**ASSIGNMENT**
Reproduce the records below exactly, with nothing altered.

[MATERIAL PROVIDED]

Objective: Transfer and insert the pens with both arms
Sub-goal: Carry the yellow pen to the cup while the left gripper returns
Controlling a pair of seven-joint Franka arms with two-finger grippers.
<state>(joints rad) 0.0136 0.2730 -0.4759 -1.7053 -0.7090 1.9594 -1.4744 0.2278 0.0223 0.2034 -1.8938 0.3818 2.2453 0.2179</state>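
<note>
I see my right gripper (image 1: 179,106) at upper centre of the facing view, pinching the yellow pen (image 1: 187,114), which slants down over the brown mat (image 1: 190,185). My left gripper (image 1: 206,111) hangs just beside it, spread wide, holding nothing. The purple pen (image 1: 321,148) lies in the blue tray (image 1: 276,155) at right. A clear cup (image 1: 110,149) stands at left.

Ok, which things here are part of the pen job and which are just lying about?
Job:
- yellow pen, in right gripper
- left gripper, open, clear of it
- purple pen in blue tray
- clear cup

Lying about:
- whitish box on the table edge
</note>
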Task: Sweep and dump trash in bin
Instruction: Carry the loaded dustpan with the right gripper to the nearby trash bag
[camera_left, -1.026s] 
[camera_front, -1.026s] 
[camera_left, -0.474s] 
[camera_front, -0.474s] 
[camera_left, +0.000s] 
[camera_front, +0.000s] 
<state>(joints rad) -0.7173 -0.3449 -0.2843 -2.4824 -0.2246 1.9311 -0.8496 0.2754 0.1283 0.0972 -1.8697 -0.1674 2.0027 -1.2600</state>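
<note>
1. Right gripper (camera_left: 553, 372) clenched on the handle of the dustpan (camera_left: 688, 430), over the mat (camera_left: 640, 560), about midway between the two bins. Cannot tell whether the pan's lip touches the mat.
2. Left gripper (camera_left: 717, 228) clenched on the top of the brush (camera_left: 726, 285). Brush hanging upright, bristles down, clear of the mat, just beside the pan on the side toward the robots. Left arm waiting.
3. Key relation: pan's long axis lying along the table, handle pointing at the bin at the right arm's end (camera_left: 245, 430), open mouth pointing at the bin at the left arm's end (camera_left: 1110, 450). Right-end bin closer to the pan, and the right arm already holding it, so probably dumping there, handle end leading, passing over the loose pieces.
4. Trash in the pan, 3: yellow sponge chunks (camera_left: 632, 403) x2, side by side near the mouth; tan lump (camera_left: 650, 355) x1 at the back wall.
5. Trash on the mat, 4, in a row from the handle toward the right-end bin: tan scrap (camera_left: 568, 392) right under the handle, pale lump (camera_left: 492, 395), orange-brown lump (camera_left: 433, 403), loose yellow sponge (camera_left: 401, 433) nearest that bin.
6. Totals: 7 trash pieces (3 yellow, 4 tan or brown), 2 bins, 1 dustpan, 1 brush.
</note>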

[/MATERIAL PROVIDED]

**FINISHED TASK**
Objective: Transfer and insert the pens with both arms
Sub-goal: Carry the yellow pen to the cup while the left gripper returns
Controlling a pair of seven-joint Franka arms with two-finger grippers.
<state>(joints rad) 0.0136 0.2730 -0.4759 -1.7053 -0.7090 1.9594 -1.4744 0.2278 0.0223 0.2034 -1.8938 0.3818 2.2453 0.2179</state>
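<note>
I see my right gripper (image 1: 179,106) at upper centre of the facing view, pinching the yellow pen (image 1: 187,114), which slants down over the brown mat (image 1: 190,185). My left gripper (image 1: 206,111) hangs just beside it, spread wide, holding nothing. The purple pen (image 1: 321,148) lies in the blue tray (image 1: 276,155) at right. A clear cup (image 1: 110,149) stands at left.

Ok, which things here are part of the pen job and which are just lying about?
Job:
- yellow pen, in right gripper
- left gripper, open, clear of it
- purple pen in blue tray
- clear cup

Lying about:
- whitish box on the table edge
</note>
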Task: Sweep and dump trash in bin
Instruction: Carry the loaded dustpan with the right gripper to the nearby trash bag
[camera_left, -1.026s] 
[camera_front, -1.026s] 
[camera_left, -0.474s] 
[camera_front, -0.474s] 
[camera_left, +0.000s] 
[camera_front, +0.000s] 
<state>(joints rad) -0.7173 -0.3449 -0.2843 -2.4824 -0.2246 1.9311 -0.8496 0.2754 0.1283 0.0972 -1.8697 -0.1674 2.0027 -1.2600</state>
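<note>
1. Right gripper (camera_left: 553, 372) clenched on the handle of the dustpan (camera_left: 688, 430), over the mat (camera_left: 640, 560), about midway between the two bins. Cannot tell whether the pan's lip touches the mat.
2. Left gripper (camera_left: 717, 228) clenched on the top of the brush (camera_left: 726, 285). Brush hanging upright, bristles down, clear of the mat, just beside the pan on the side toward the robots. Left arm waiting.
3. Key relation: pan's long axis lying along the table, handle pointing at the bin at the right arm's end (camera_left: 245, 430), open mouth pointing at the bin at the left arm's end (camera_left: 1110, 450). Right-end bin closer to the pan, and the right arm already holding it, so probably dumping there, handle end leading, passing over the loose pieces.
4. Trash in the pan, 3: yellow sponge chunks (camera_left: 632, 403) x2, side by side near the mouth; tan lump (camera_left: 650, 355) x1 at the back wall.
5. Trash on the mat, 4, in a row from the handle toward the right-end bin: tan scrap (camera_left: 568, 392) right under the handle, pale lump (camera_left: 492, 395), orange-brown lump (camera_left: 433, 403), loose yellow sponge (camera_left: 401, 433) nearest that bin.
6. Totals: 7 trash pieces (3 yellow, 4 tan or brown), 2 bins, 1 dustpan, 1 brush.
</note>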

The answer requires nothing further.